Certains opérateurs téléphoniques ont indiqué à radiookapi.net que deux raisons sont la base de l’inefficacité d’Agelis-Télécom. Il s’est d’abord agi du fait que ses équipements détecteraient ces appels entrants en retard, alors l’entreprise buterait, ensuite, contre la même pesanteur officielle que rencontrent trop souvent ces télécoms. Pourtant, ces opérateurs téléphoniques auraient assuré savoir où se trouvent ces Sim box. « La majorité de cette mafia est entretenue par certains officiels congolais qui brassent ainsi frauduleusement de millions de dollars au détriment du Trésor public », ont souligné ces sources, se disant, par ailleurs, incapables de démanteler ces réseaux.

Dans un rapport rendu public à la fin de 2014, le ministère des PT-NTIC avait révélé que tous les réseaux de téléphonie cellulaire opérant en RDC étaient piratés. Alors que la Société congolaise des postes et télécommunications (SCPT) était également accusée de travailler de connivence avec une autre société de téléphonie cellulaire dans la piraterie des appels internationaux, la société étatique réfutait ces accusations.

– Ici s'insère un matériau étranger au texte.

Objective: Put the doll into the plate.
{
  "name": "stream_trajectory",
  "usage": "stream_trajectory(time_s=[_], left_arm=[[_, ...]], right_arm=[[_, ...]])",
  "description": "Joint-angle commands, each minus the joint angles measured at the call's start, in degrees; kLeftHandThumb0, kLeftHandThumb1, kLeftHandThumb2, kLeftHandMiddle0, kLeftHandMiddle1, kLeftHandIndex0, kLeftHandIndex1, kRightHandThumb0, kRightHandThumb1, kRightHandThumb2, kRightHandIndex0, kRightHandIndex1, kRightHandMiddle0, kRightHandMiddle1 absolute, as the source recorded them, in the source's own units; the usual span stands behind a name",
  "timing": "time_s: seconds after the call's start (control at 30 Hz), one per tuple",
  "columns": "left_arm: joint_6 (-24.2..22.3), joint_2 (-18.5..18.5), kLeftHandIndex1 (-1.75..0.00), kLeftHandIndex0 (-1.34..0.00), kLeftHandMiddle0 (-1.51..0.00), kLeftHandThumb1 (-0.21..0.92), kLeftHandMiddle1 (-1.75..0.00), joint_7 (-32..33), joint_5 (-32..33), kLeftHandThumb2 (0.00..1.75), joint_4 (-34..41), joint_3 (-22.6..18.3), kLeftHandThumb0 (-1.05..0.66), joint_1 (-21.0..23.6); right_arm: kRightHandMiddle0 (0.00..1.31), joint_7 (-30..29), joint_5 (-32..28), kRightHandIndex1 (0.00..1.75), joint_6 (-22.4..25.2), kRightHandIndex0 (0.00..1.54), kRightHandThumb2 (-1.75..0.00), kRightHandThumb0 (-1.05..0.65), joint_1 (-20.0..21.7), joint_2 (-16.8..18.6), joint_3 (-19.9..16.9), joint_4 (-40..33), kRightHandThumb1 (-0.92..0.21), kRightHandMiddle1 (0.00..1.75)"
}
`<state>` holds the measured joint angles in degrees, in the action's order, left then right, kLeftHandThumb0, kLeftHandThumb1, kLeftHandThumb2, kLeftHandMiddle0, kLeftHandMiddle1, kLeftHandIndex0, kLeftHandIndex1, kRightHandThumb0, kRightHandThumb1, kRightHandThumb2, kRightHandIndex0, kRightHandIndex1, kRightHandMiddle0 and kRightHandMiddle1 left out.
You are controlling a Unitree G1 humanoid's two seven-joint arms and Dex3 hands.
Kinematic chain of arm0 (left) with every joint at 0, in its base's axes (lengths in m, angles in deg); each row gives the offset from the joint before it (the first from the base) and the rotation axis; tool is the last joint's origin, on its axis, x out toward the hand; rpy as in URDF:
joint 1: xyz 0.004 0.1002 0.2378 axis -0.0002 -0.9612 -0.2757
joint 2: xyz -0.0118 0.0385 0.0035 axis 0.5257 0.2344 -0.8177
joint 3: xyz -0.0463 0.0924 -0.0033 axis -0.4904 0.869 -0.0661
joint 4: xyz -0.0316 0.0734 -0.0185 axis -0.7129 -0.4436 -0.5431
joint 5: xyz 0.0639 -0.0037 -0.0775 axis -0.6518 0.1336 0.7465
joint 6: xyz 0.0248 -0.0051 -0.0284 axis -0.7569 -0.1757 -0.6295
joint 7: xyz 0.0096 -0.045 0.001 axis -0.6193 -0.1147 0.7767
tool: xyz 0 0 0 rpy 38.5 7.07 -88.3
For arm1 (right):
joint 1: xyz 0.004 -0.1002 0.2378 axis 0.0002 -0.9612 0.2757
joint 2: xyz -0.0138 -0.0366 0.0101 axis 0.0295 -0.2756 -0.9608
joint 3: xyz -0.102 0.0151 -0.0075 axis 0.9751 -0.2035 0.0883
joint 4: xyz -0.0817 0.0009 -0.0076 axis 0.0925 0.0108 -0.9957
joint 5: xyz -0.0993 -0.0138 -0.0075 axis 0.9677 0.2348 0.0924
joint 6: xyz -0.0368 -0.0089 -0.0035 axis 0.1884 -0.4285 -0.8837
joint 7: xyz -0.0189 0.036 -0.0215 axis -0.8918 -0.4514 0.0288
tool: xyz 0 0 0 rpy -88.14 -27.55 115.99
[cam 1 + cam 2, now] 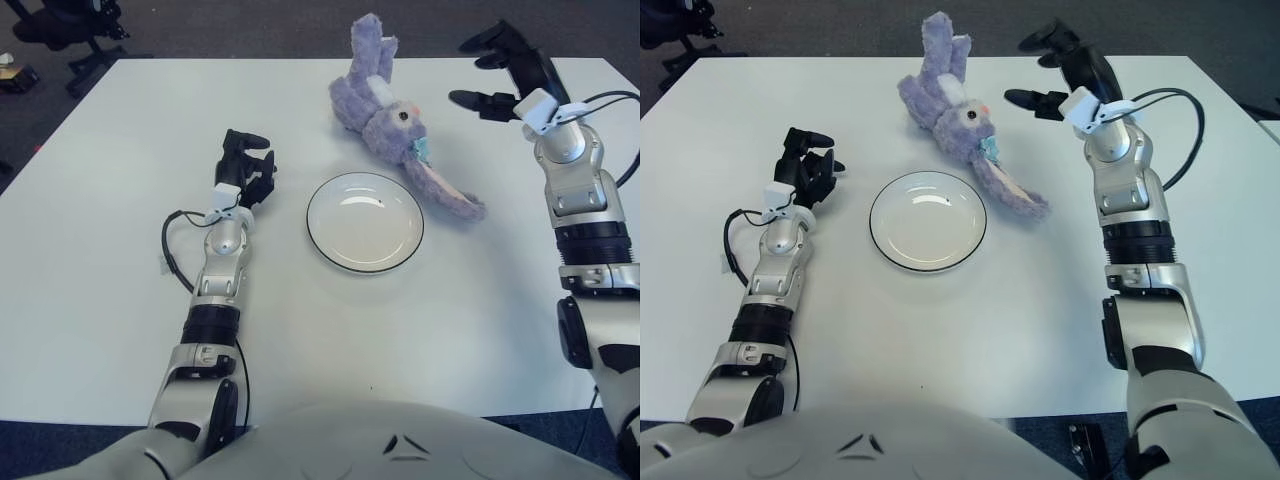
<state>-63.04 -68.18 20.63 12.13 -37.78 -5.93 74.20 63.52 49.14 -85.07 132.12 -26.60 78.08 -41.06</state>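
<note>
Fluffy lilac plush rabbit doll (392,117), sprawled flat at the far side, one long ear stretched toward the near right. Round white dark-rimmed plate (365,222), empty, just near-left.

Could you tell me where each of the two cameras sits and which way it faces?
Left eye view: on the head, looking forward and down at the white table; shows both arms, the left hand left of the plate, and the open right hand raised right of the purple doll.
Right eye view: on the head, slightly to the right, facing likewise; more of the right arm shows.
Shared: table, plate, doll, both hands.
</note>
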Motion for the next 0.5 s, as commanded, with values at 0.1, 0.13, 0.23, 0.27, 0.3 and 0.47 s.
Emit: stream_trajectory(time_s=[0.1,0.13,0.23,0.27,0.3,0.47], left_arm=[[-0.6,0.0,-1.73,-0.22,-0.48,0.92,-1.58,0.7,-0.7,0.49,0.1,0.1,-0.34,-0.4],[-0.6,0.0,-1.73,-0.22,-0.48,0.92,-1.58,0.7,-0.7,0.49,0.1,0.1,-0.35,-0.4],[-0.7,0.0,-1.73,-0.22,-0.48,0.92,-1.58,0.7,-0.8,0.49,0.3,0.2,-0.35,-0.5],[-0.7,0.0,-1.73,-0.22,-0.48,0.92,-1.57,0.7,-0.8,0.49,0.3,0.2,-0.35,-0.6],[-0.7,0.0,-1.73,-0.22,-0.48,0.92,-1.57,0.6,-0.8,0.49,0.3,0.2,-0.35,-0.6],[-0.9,0.1,-1.72,-0.22,-0.48,0.92,-1.57,0.6,-0.8,0.49,0.4,0.2,-0.35,-0.6]], right_arm=[[0.21,0.1,2.6,0.03,-6.9,0.45,-0.29,-0.72,5.9,-0.2,4.0,8.8,-0.92,0.45],[0.22,0.1,2.7,0.02,-7.5,0.45,-0.29,-0.73,6.2,-0.2,4.2,9.6,-0.92,0.43],[0.24,1.0,2.7,0.01,-9.8,0.44,-0.29,-0.74,7.5,-0.6,5.2,12.0,-0.92,0.35],[0.24,1.4,2.7,0.0,-10.2,0.44,-0.3,-0.74,8.1,-0.3,5.7,12.8,-0.92,0.32],[0.25,1.7,2.7,0.0,-10.6,0.43,-0.32,-0.76,8.5,-0.1,6.0,13.4,-0.92,0.3],[0.25,1.2,3.0,0.0,-10.9,0.4,-0.36,-0.8,10.1,1.8,7.3,15.6,-0.92,0.25]])
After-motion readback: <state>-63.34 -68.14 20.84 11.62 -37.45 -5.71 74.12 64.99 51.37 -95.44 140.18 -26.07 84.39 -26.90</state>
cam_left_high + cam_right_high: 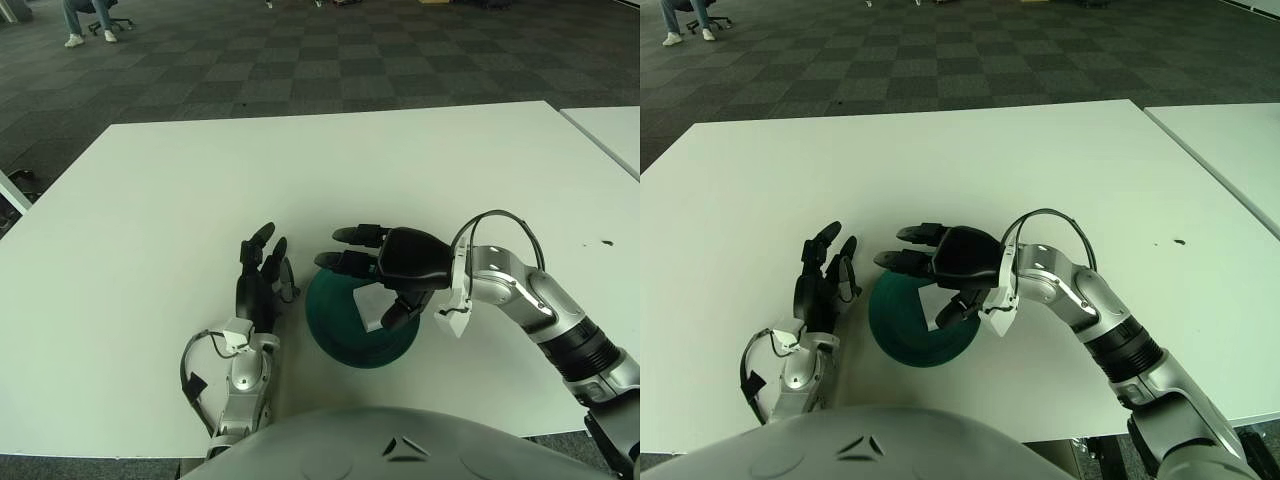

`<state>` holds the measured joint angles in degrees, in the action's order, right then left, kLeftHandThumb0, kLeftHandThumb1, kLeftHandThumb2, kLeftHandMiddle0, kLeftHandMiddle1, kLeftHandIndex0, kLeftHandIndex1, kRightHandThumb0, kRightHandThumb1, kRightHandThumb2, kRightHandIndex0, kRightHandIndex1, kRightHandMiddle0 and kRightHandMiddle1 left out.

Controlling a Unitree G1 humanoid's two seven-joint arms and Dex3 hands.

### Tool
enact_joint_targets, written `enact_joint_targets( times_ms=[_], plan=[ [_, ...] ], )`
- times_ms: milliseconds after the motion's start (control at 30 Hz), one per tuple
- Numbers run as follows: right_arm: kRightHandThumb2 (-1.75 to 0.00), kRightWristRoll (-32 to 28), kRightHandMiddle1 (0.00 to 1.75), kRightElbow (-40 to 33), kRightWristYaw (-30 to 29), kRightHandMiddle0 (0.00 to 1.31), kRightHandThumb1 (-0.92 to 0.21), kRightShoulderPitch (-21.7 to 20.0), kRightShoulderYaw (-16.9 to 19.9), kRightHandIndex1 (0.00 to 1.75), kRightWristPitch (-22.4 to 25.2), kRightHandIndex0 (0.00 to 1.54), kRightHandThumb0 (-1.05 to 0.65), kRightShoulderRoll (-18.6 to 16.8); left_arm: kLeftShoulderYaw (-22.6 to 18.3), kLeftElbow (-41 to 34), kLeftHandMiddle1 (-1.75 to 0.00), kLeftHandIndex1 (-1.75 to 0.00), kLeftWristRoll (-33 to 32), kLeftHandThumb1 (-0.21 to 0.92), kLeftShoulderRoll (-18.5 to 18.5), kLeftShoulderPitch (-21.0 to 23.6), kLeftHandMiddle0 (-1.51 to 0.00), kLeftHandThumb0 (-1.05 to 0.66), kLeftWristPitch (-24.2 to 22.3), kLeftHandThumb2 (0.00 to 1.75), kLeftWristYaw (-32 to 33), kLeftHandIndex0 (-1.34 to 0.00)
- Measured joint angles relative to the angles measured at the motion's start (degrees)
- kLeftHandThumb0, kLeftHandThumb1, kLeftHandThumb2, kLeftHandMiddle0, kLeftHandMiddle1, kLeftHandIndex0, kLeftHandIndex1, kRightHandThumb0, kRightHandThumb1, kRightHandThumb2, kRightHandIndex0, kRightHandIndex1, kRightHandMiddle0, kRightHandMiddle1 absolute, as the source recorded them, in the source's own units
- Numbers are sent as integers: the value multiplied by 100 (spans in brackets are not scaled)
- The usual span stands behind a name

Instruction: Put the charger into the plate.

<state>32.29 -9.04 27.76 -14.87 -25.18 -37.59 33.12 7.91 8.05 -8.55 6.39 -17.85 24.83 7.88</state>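
White table [150,200] fills the view. Left hand [262,283] shows just left of the plate [335,330], fingers spread, empty. Charger [372,307] lies inside the plate. Right hand [395,262] hovers over it, fingers extended, holding nothing.

1. The black three-finger right hand [385,262] has a smooth, rounded matte shell and jointed, segmented fingers.
2. Its silver-grey metal forearm [520,300] is built of rounded segments, with a black ribbed band [578,350] farther up the arm.
3. A thin black cable loop [495,228] arcs above the wrist, and a small white tag [452,318] hangs beneath it.
4. The black three-finger left hand [260,280] joins a silver wrist block [245,375], with black wires [195,375] looping beside it.
5. A grey curved torso shell [400,445] bears a small dark angular marking.
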Motion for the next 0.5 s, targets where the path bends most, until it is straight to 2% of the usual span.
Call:
enact_joint_targets(
  times_ms=[100, 200, 433, 500],
  plan=[
    [-93, -317, 2, 2, 178, 3, -92, -6, 14, 1, 443, 2, -105, -187, -1, -29, -7, -83, -153, 92, -1, 21, -56, -84, -75, 72, 2, -3],
    [-93, -516, 3, 81, 338, 5, -92, -9, 21, 2, 1115, 5, -104, -481, 12, -102, -10, -87, -170, 92, -6, 20, -61, -82, -98, 69, 27, -5],
    [-97, -1000, 7, 111, 458, 9, -92, 54, 169, 4, 2782, 12, -103, -1223, 126, -164, -11, -90, 164, 92, -25, -19, -62, -81, -99, 73, 149, -7],
    [-98, -1218, 22, 96, 340, 5, -92, 126, 347, 2, 3275, 19, -102, -1513, 179, -192, -10, -91, 324, 92, -26, -51, -59, -82, -108, 76, 191, -8]
  ],
)
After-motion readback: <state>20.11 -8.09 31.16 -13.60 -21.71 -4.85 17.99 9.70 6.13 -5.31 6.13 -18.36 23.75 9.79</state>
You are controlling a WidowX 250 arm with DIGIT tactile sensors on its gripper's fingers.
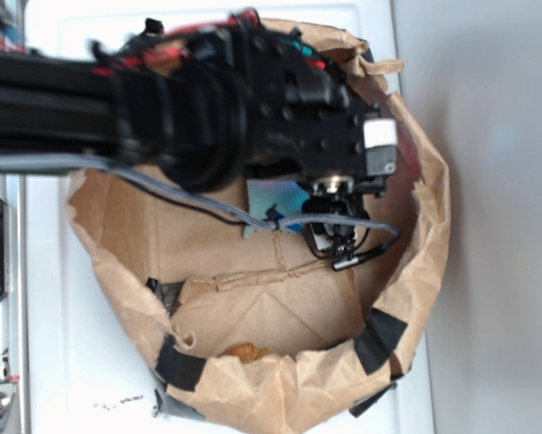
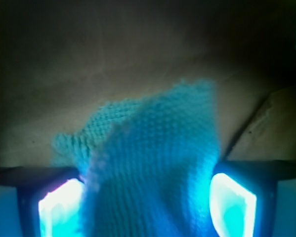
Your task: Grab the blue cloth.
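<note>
Right, status from largest down. White worktop (image 1: 44,380) carries a big brown paper bag (image 1: 415,271), mouth open wide, rim rolled and torn, patched with black tape strips (image 1: 379,339) along the near edge. My black arm (image 1: 117,108) comes in from the left across the bag's mouth, and the wrist hangs inside the bag. Grey cable (image 1: 207,203) sags from the arm over the bag interior toward the wrist. A small brownish object (image 1: 245,351) sits on the bag floor near the taped rim; can't tell what it is.

The blue cloth (image 2: 157,163) is inside the bag, right under my wrist; in the exterior view only a pale corner (image 1: 275,194) shows past the arm. In the wrist view its terry weave fills the gap between my fingers (image 2: 232,207), bunched and rising up from between them, with a ragged edge spreading to the left over the brown paper.

Fingers: one pad on each side of the cloth, cloth between them. Whether they are actually clamped on it or only straddling it, I can't tell; contact is blurred out by glow.
</note>
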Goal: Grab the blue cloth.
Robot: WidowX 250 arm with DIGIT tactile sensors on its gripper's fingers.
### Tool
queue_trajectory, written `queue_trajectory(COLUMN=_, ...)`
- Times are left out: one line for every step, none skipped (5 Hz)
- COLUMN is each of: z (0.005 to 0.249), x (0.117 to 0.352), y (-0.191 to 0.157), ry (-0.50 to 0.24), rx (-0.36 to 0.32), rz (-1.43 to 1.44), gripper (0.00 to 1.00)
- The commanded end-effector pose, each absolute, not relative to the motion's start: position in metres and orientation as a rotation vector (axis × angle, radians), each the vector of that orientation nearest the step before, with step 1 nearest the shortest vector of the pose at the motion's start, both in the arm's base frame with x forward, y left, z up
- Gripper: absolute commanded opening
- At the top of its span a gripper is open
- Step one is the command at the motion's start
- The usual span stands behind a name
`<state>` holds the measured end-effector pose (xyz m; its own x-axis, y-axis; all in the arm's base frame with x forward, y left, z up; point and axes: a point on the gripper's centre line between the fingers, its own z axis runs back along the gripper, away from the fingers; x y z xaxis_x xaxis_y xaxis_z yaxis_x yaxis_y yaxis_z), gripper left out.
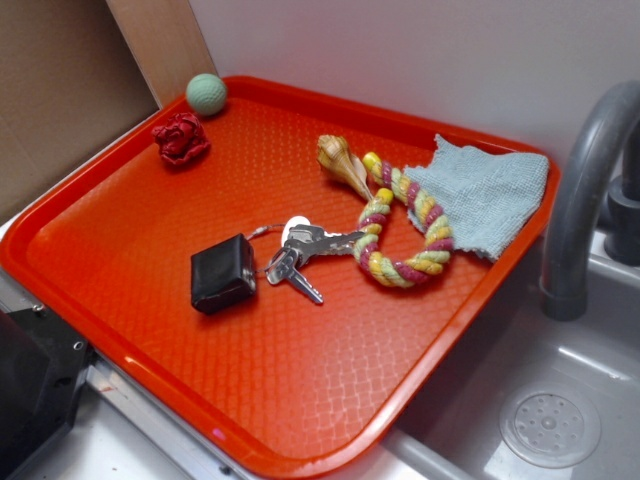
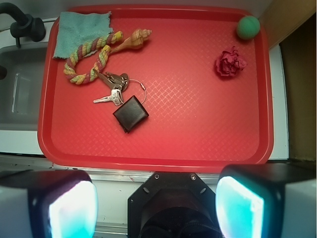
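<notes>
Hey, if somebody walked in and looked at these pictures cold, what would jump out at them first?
Most likely the bright red tray that fills both views, beside a grey sink. Next, the striped rope ring near the tray's far corner by the tap, its edge lying on the blue cloth, with a seashell touching it and a bunch of keys beside a black fob. The end effector hangs open above the tray's near edge.

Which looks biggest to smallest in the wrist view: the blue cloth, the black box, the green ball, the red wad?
1. Blue cloth, though the rope ring covers part of it.
2. Black box.
3. Red wad.
4. Green ball, which looks close to the wad, so that order is unsure.
</notes>
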<state>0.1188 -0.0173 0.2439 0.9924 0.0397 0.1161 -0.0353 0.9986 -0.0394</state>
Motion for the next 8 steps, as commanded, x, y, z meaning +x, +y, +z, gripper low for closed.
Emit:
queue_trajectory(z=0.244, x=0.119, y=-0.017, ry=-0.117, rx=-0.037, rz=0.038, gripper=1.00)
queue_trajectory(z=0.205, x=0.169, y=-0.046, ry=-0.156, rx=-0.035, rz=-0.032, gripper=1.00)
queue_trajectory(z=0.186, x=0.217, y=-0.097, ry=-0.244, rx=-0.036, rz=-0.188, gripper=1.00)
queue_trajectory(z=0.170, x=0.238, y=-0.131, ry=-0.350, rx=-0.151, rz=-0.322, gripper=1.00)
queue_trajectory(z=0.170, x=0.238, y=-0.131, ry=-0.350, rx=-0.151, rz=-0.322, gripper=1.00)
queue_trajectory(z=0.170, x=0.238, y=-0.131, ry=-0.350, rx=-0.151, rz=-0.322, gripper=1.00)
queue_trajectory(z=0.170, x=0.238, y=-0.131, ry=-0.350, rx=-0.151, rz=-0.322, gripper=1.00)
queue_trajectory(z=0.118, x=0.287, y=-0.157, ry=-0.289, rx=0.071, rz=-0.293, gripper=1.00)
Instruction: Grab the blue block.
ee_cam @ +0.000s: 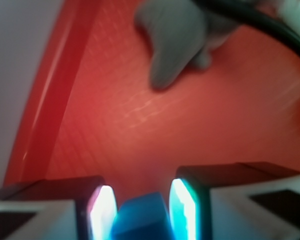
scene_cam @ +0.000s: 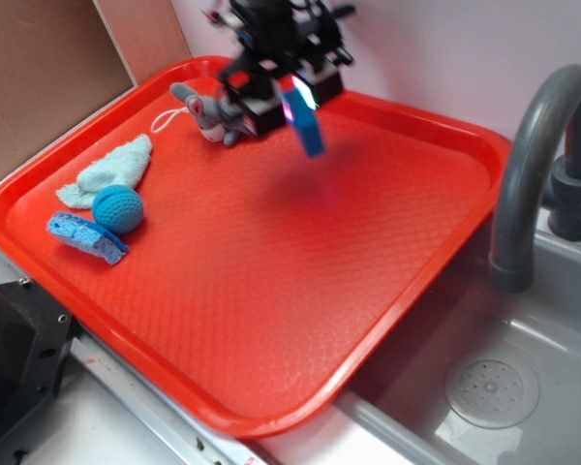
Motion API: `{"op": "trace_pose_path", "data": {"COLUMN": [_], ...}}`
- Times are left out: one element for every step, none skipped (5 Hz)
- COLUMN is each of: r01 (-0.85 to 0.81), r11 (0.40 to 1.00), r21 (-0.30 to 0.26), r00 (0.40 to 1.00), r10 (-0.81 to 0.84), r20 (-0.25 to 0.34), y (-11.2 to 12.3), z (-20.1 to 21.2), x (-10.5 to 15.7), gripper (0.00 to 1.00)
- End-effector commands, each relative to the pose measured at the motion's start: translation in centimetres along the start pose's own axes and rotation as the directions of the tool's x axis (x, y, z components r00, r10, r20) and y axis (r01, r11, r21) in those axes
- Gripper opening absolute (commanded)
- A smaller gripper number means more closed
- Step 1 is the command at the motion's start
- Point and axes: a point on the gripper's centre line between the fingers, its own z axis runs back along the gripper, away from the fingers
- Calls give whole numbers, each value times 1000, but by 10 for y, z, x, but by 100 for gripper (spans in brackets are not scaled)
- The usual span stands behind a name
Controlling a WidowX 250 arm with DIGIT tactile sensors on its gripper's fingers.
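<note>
The blue block [scene_cam: 308, 123] hangs tilted above the far part of the red tray [scene_cam: 271, 291], clear of its surface, and casts a dim shadow below. My gripper [scene_cam: 292, 95] is shut on the block's upper end. In the wrist view the blue block [ee_cam: 141, 217] sits squeezed between the two bright pads [ee_cam: 103, 210], with the gripper [ee_cam: 142, 212] well above the red tray [ee_cam: 140, 130]. Both views are blurred.
A grey plush mouse [scene_cam: 211, 113] lies just left of the gripper and shows as a grey shape [ee_cam: 177, 45] ahead in the wrist view. A pale cloth [scene_cam: 111, 172], a teal knitted ball [scene_cam: 118, 208] and a blue sponge [scene_cam: 85, 237] lie at the tray's left. A sink [scene_cam: 504, 387] with a grey faucet [scene_cam: 533, 165] is on the right.
</note>
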Motion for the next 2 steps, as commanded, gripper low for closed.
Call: {"op": "trace_pose_path", "data": {"r01": [434, 632], "r11": [887, 752], "r21": [-156, -188], "r00": [883, 740], "r10": [-453, -657], "r20": [-121, -140], "y": [33, 48], "z": [102, 126], "x": [8, 13], "gripper": [0, 0]}}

Son administrateur directeur général de l’époque, Placide Mbatika, avait expliqué ce piratage par le fait que chaque opérateur des télécommunications en RDC était capable d’importer le trafic sans passer par l’opérateur de l’État, la SCPT. « Le phénomène sim box est facilité en RDC parce que tout le monde importe du trafic de l’extérieur. Il suffit d’avoir une antenne satellite et tous les trafics tombent sur vous et vous mettez une boîte qui a cent ou cent cinquante sims qui chacune évacue des appels », a-t-il soutenu en son temps à la radio onusienne.

La Sim box est un dispositif qui contient plusieurs cartes sim et fait apparaître les appels venant de l’étranger comme émis en RDC. Il permet de se soustraire aux tarifs de terminaison et aux taxes en vigueur en RDC. Il peut gérer jusqu’à un million de minutes par mois. Dans sa lutte contre la fraude dans les communications internationales à destination de la RDC, le gouvernement avait réussi à récupérer 12 millions de minutes, soit 9 720 000 dollars américains, équivalant à 10 % des recettes annuelles perdues autrefois par le Trésor public.